== Source data ==
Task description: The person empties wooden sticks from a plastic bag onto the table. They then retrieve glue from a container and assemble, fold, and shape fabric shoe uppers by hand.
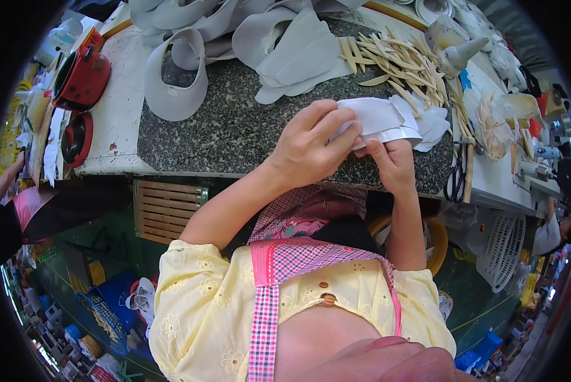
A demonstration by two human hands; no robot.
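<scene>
My left hand [314,141] and my right hand [395,164] are closed on a pale grey, curved shoe-upper piece [376,114] above the front of a dark granite slab [228,137]. Its right side shows a glossy white band and a folded edge. The left fingers press along its near left side. From below, the right thumb and fingers pinch its near edge; part of that grip is hidden. White thin pieces [433,127] lie just right of it. Beyond it are a stack of flat grey pieces [304,54] and a pile of beige curved strips [403,60].
Several grey shoe uppers [177,105] lie along the back. At left stand a red pot [81,76] and a red-rimmed lid [77,139]. Black scissors [455,181] rest at the slab's right edge. A wooden slatted crate [167,210] is under the table; another person's arm [8,181] shows far left.
</scene>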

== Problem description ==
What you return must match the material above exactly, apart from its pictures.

== Exercise solution ==
Task description: The person empties wooden sticks from a plastic bag onto the table. They then retrieve glue from a container and assemble, fold, and shape fabric shoe uppers by hand.
A demonstration by two human hands; no robot.
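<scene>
My left hand [314,141] and my right hand [395,164] are closed on a pale grey, curved shoe-upper piece [376,114] above the front of a dark granite slab [228,137]. Its right side shows a glossy white band and a folded edge. The left fingers press along its near left side. From below, the right thumb and fingers pinch its near edge; part of that grip is hidden. White thin pieces [433,127] lie just right of it. Beyond it are a stack of flat grey pieces [304,54] and a pile of beige curved strips [403,60].
Several grey shoe uppers [177,105] lie along the back. At left stand a red pot [81,76] and a red-rimmed lid [77,139]. Black scissors [455,181] rest at the slab's right edge. A wooden slatted crate [167,210] is under the table; another person's arm [8,181] shows far left.
</scene>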

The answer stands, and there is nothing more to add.